Quanto si legge nella comunicazione del 28 giugno 2018 a firma del
direttore generale Stefano Firpo, rivolta al Ministero della Salute e al
Ministero delle Politiche Agricole Alimentari e Forestali, è sconcertante, proprio da cadere le braccia a terra. Si
propone, in sostanza, una modifica per l’introduzione del divieto di vendita al
consumatore delle bottiglie con dispositivo antirabbocco negli esercizi
commerciali, e non manca la solita sanzione.
Nel documento si legge: «Il
verificarsi di numerosi incidenti collegati all’uso di bottiglie con tappo
antirabbocco, occorsi presumibilmente anche in presenza di apposite avvertenze,
portano a concludere che questa tipologia di tappi non sia sicura per l’uso da
parte del consumatore finale, se non nell’ambito dei servizi offerti dalle
collettività, come previsto dalla legge n. 9/2013».

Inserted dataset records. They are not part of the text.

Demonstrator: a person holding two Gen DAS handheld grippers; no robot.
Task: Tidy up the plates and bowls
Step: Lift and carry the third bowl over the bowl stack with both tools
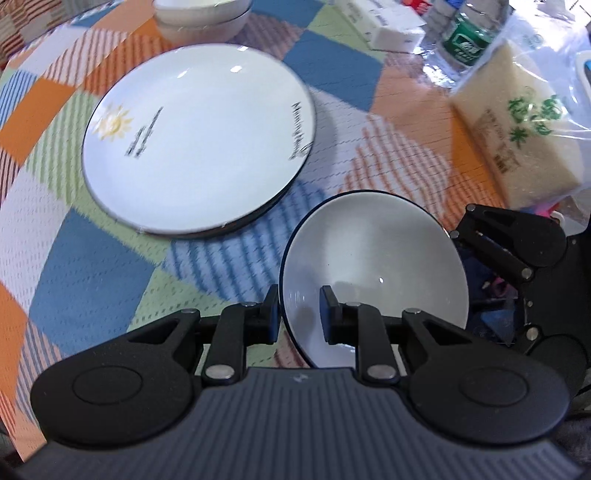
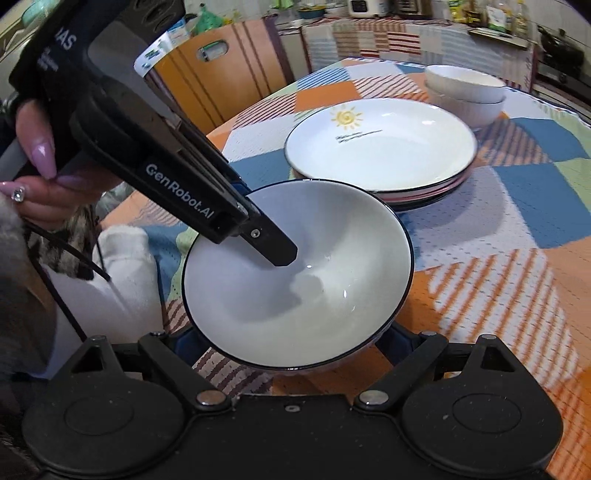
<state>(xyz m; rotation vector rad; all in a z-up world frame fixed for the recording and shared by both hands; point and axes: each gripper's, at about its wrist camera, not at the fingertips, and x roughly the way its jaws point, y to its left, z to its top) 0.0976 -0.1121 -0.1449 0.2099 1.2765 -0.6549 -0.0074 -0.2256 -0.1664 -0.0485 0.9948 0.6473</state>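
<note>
A white bowl (image 1: 373, 258) with a dark rim hangs tilted just above the patchwork tablecloth. My left gripper (image 1: 301, 314) is shut on its near rim, one finger inside and one outside. In the right wrist view that inner finger (image 2: 277, 251) reaches down into the bowl (image 2: 295, 295). My right gripper (image 2: 291, 338) spans the bowl's lower body, its fingers wide apart against the outer wall and the tips hidden under the rim. Behind lies a stack of plates (image 1: 199, 140) (image 2: 380, 147), the top one white with a sun drawing. Two nested white bowls (image 1: 201, 18) (image 2: 465, 92) stand farther back.
A bag of rice (image 1: 517, 136), a water bottle (image 1: 461, 40) and a white box (image 1: 388, 26) crowd the table's right side. A wooden chair (image 2: 221, 74) stands beyond the table's edge. A person's hand (image 2: 48, 173) grips the left tool.
</note>
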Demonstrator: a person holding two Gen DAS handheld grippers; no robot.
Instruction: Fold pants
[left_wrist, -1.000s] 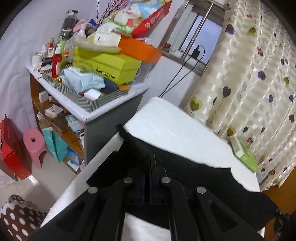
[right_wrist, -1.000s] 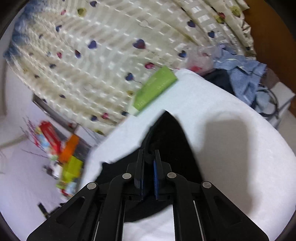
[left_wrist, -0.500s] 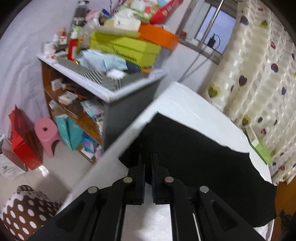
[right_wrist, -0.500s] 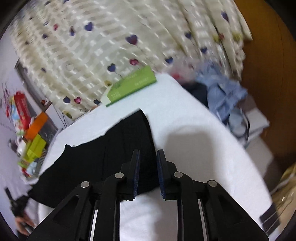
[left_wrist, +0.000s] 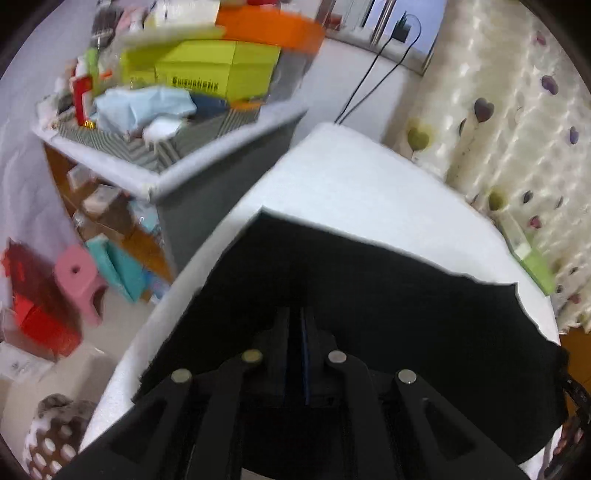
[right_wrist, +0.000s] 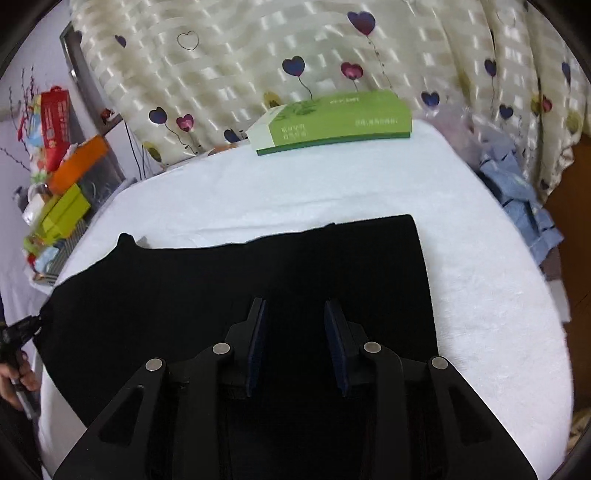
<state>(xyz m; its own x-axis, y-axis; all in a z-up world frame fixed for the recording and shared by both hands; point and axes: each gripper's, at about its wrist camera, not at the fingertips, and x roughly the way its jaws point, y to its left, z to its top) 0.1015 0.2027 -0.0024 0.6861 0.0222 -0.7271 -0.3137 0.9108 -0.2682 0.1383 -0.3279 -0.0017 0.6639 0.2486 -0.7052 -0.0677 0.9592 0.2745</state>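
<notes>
Shelf clutter (left_wrist: 177, 88) blurred; pants (right_wrist: 236, 295) partly behind tongs.

black pants (right_wrist: 236, 288), white table (right_wrist: 295, 192), heart-print curtain (right_wrist: 258, 48)

The black pants (right_wrist: 236, 288) lie spread flat on the white-covered counter (right_wrist: 491, 295), a plain dark, matte cloth with no pattern to be seen. In the right wrist view they form a broad band running sideways, with a straight squared edge at the right end and a small peaked corner at the far left. Their far edge runs slightly uneven against the white.
</notes>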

E ancora: «In assenza di una disposizione
sanzionatoria della violazione delle disposizioni di cui all’art. 7, comma 2
della legge 14 gennaio 2013 n. 9 si potrebbe proporre una modifica del medesimo
articolo che preveda l’esplicito divieto di vendita al consumatore negli
esercizi commerciali ed una sanzione per la violazione di tale divieto,
associata alla violazione complessiva delle disposizioni dell’art. 7, comma 2
delle citata legge n. 9/2013.»
Tutto è partito dall’Associazione Italiana Industrie Prodotti
Alimentari (AIIPA) che ha inviato una segnalazione sulla pericolosità dell’uso
improprio del tappo antirabbocco. Ora, non voglio personalmente entrare nel
merito della questione “pericolosità” del tappo – che francamente mi sembra una
cretinata – ma quantomeno sulla logica applicata dalle istituzioni nella
gestione delle norme. Cioè, prima si impone l’uso del tappo antirabbocco e poi
lo si vieta! E comunque, vogliamo considerare il danno provocato di nuovo alle
aziende che si devono riorganizzare dopo il grande sforzo, soprattutto
economico, per adeguarsi all’utilizzo del tappo anti riempimento? Insomma,
raggiunto un equilibrio questo deve essere rotto, perché nel destino dell’olio
non deve trovarsi pace. Mentre i problemi reali del comparto possono aspettare,
di quelli ce ne preoccuperemo con i tempi biblici con i quali noi italiani
siamo ormai abituati.
Le cose inutili, ora saremo per mesi a parlare del “tappo si” “tappo no”,
credendo il consumatore un emerito imbecille incapace di percepire la minima
presunta pericolosità di un tappo di chiusura. Spero che questa faccenda si
chiuda qui e nel frattempo si inizi a pensare a qualcosa di concreto, di nuovo.